* Requirement *
Take the lines below beginning at the line that has "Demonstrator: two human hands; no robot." and stopping after the line that has "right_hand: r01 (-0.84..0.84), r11", and print them exactly as they are, with no other lines.

--- START ---

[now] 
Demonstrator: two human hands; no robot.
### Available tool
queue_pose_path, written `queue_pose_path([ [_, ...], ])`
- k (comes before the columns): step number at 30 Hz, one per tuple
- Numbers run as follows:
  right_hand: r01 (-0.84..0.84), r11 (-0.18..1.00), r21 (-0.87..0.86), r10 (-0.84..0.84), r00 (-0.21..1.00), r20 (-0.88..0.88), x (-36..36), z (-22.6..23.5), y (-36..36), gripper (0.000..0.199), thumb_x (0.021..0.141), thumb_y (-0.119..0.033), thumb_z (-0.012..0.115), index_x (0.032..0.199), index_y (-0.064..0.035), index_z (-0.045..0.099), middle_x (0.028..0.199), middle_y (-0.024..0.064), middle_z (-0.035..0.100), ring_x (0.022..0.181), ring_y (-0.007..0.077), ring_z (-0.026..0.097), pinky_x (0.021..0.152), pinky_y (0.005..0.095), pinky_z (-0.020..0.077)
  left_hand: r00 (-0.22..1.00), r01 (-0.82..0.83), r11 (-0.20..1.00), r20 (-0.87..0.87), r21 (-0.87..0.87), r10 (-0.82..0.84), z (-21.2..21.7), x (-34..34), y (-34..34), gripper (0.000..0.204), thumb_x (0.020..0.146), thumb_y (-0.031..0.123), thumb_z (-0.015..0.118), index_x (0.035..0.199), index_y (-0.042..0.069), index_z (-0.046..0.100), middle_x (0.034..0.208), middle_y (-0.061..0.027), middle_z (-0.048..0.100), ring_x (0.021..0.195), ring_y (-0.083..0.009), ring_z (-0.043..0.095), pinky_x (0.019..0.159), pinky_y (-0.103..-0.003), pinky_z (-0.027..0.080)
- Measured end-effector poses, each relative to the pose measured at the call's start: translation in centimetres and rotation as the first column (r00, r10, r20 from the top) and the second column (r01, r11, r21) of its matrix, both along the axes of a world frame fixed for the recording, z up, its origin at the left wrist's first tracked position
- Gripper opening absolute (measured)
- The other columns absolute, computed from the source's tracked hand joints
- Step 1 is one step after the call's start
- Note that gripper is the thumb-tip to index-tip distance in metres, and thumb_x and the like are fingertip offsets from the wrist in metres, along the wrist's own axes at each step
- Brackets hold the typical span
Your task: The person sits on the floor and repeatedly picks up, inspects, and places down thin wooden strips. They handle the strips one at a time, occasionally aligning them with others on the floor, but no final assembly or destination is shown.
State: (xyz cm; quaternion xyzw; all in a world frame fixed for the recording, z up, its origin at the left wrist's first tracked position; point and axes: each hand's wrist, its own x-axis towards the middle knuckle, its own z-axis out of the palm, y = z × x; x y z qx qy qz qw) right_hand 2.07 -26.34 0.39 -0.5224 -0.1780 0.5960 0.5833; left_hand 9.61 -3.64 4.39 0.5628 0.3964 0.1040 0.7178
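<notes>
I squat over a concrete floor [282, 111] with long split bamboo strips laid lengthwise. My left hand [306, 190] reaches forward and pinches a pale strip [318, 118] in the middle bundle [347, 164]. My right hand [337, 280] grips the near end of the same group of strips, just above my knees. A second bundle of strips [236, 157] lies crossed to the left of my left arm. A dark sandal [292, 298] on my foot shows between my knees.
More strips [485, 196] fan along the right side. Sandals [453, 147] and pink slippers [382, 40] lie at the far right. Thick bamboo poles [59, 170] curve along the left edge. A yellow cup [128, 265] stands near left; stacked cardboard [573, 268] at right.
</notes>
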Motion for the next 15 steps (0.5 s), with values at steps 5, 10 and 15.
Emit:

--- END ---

* Solution to this exercise *
Demonstrator: two human hands; no robot.
### Available tool
queue_pose_path, written `queue_pose_path([ [_, ...], ])`
- k (comes before the columns): step number at 30 Hz, one per tuple
- Numbers run as follows:
  right_hand: r01 (-0.84..0.84), r11 (-0.18..1.00), r21 (-0.87..0.86), r10 (-0.84..0.84), r00 (-0.21..1.00), r20 (-0.88..0.88), x (-36..36), z (-22.6..23.5), y (-36..36), gripper (0.000..0.199), thumb_x (0.021..0.141), thumb_y (-0.119..0.033), thumb_z (-0.012..0.115), index_x (0.032..0.199), index_y (-0.064..0.035), index_z (-0.045..0.099), middle_x (0.028..0.199), middle_y (-0.024..0.064), middle_z (-0.035..0.100), ring_x (0.022..0.181), ring_y (-0.007..0.077), ring_z (-0.026..0.097), pinky_x (0.021..0.152), pinky_y (0.005..0.095), pinky_z (-0.020..0.077)

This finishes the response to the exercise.